The template approach has manydifficult issues, comprising calibration, zero-points, priors, multi-wavelength performance (e.g., poor inthe mid-infrared), and difficulty handling missing or incomplete training data. We payattention in this review on the empirical approach,as it is an implementation of supervised learning. Ø Galaxies At low redshifts, the calculationof photometric redshifts for normal galaxiesis quite straightforward due to the break in the typicalgalaxy spectrum at 4000A. Thus, as a galaxy is redshifted withincreasing distance, the color (measured as a difference in magnitudes) changesrelatively smoothly.

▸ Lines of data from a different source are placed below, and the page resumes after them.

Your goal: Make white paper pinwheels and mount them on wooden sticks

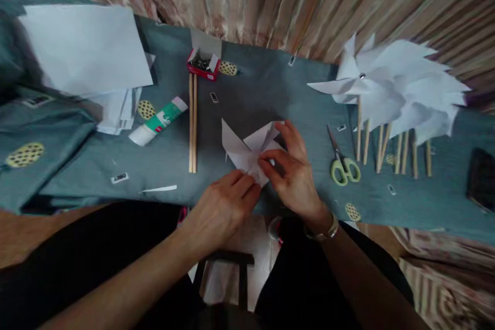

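Note:
A white paper pinwheel, off any stick, is between my two hands just above the table's front part. My left hand grips its lower edge with fingers bent together. On the other side, my right hand pinches the paper near the centre with thumb and forefinger, while its other fingers reach to the upper right blade. One blade stands up at the left. Whether a pin is at the centre is hidden by my fingers.
Left of the paper lie two wooden sticks, a glue stick and white paper sheets. A red box of metal pins stands behind. Right are green-handled scissors, finished pinwheels and a dark object.

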The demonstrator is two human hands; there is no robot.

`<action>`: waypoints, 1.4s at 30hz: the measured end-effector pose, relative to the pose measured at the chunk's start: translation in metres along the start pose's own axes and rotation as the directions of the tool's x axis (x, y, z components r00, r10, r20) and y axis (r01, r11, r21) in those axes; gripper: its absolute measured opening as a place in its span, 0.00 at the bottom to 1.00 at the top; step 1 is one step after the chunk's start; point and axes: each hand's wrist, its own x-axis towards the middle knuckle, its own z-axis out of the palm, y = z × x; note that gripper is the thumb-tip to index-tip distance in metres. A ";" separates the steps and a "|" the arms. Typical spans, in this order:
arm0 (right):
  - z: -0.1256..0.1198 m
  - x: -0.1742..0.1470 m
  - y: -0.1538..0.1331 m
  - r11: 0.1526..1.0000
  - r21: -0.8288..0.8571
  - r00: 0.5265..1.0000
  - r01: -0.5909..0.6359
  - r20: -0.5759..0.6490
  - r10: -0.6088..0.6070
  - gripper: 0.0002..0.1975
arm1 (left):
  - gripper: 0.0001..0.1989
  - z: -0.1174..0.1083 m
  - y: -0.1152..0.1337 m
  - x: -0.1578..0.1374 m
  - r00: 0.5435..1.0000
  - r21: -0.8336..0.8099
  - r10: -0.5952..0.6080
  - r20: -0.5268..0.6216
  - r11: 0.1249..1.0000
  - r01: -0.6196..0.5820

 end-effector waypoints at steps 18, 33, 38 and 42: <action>0.001 0.000 0.004 0.999 0.026 1.000 -0.019 -0.006 0.019 0.05 | 0.09 0.000 0.001 -0.001 1.000 0.004 0.014 -0.023 1.000 -0.014; 0.001 -0.004 0.003 1.000 -0.029 1.000 0.011 0.009 -0.011 0.05 | 0.08 -0.004 0.002 0.001 1.000 -0.011 0.021 0.022 1.000 -0.020; 0.001 -0.004 0.001 0.998 -0.059 0.999 0.032 -0.004 -0.032 0.05 | 0.08 -0.005 0.003 0.002 1.000 -0.018 0.028 0.008 0.999 -0.028; 0.002 -0.004 0.000 0.997 -0.072 0.999 0.036 -0.011 -0.037 0.05 | 0.07 -0.005 0.003 0.001 0.999 -0.014 0.029 0.012 0.999 -0.029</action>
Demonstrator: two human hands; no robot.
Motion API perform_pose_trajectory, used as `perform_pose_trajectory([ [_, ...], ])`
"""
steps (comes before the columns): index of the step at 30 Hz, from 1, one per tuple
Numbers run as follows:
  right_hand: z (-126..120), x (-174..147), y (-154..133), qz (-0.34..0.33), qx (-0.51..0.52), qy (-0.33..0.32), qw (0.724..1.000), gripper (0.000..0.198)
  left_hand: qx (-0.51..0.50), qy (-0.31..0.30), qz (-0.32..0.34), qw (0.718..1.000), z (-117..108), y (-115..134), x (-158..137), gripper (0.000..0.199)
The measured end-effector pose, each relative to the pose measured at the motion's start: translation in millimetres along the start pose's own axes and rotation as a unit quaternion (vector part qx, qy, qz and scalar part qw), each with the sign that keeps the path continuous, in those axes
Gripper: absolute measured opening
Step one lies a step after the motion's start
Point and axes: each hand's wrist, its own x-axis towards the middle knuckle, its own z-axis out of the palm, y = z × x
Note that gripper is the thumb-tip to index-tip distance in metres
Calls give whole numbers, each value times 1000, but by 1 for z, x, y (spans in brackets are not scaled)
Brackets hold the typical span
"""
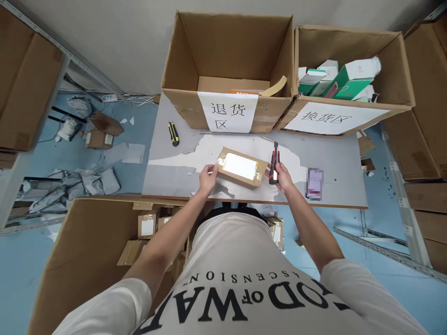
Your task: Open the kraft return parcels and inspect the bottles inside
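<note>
A small taped cardboard box (pixel 228 176) with a white label (pixel 240 166) is held slightly tilted over the table. My left hand (pixel 208 178) pinches its left end between thumb and fingers. At the box's right end, my right hand (pixel 282 177) is closed around a red and black utility knife (pixel 273 172), its blade end pointing away from me. Fingers of that hand also seem to touch the box's edge. A second utility knife, yellow and black (pixel 173 134), lies at the table's left.
A large open carton (pixel 181 104) and another carton (pixel 398 100) with green-white boxes (pixel 354 79) stand along the table's back. A blurred phone-like object (pixel 314 184) lies right. Below left, a big carton (pixel 87 242) contains small parcels (pixel 146 225). Shelving flanks both sides.
</note>
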Motion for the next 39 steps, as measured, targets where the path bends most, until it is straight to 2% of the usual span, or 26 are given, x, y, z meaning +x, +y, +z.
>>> perform_pose_trajectory([
  [4,11,28,-8,-15,-83,-46,995,29,-16,3,-31,999,5,-16,-24,36],
  [7,12,32,-3,-46,-111,-51,991,36,25,-4,-28,999,4,-15,-30,35],
  [9,7,26,2,-67,-123,-37,989,41,97,-9,-1,995,-1,-7,-29,37],
  [11,-2,14,7,-88,-158,-16,983,45,186,0,71,980,-4,5,-25,43],
  [13,-13,-4,12,-95,-220,-5,971,50,269,-10,171,948,-4,21,-19,54],
  [15,-22,-24,18,-79,-274,-10,958,57,341,-80,261,900,2,39,-10,71],
  [17,-28,-41,25,-60,-292,-17,954,68,401,-170,319,842,11,55,0,97],
  [19,-30,-53,30,-47,-286,-19,957,78,451,-230,340,792,21,66,8,122],
  [22,-29,-60,34,-34,-269,-28,962,81,498,-267,329,757,33,72,15,136],
  [25,-29,-61,34,-28,-252,-39,966,80,508,-269,315,756,37,71,16,133],
  [31,-37,-62,24,-11,-245,-60,968,81,470,-254,321,782,37,67,15,124],
  [39,-45,-59,-6,13,-309,-113,944,75,427,-238,332,807,36,65,16,116],
])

As a result, both template and empiricalphoto-z approaches obtain similar outcomes, aroot-mean-square deviation of ~ 0.02 in redshift,which is near to the best possible result giventhe intrinsic spread in the properties. This has beenshown with ANNs SVMDT, kNN, empirical polynomial relations, numerous template-based studies, andseveral other procedures.
At higher redshifts, acheiving accurate resultsbecomes more difficult because the 4000A break is shiftedredward of the optical, galaxies are fainter andthus spectral data are sparser, and galaxies intrinsically evolve overtime. While supervised learning has been successfully used,beyond the spectral regime the obvious limitation arisesthat in order to reach the limiting magnitude of the photometric portions ofsurveys, extrapolation would be required. In this regime, or where only smalltraining sets are available, template-based results can be used, but withoutspectral information, the templates themselves are being extrapolated. However,the extrapolation of the templates is being done in a morephysically motivated manner. It is likely that themore general hybrid method ofusing empirical data to iteratively improve thetemplates or the semi-supervised proceduredescribed in will ultimately provide a more elegant solution. Anotherissue at higher redshift is that the available numbers of objects can becomequite small (in the hundreds or lesser),thus reintroducing the curse of dimensionality by asimple lack of objects in comparison to measured wavebands.
The methodsof dimension reduction can help to mitigate this effect.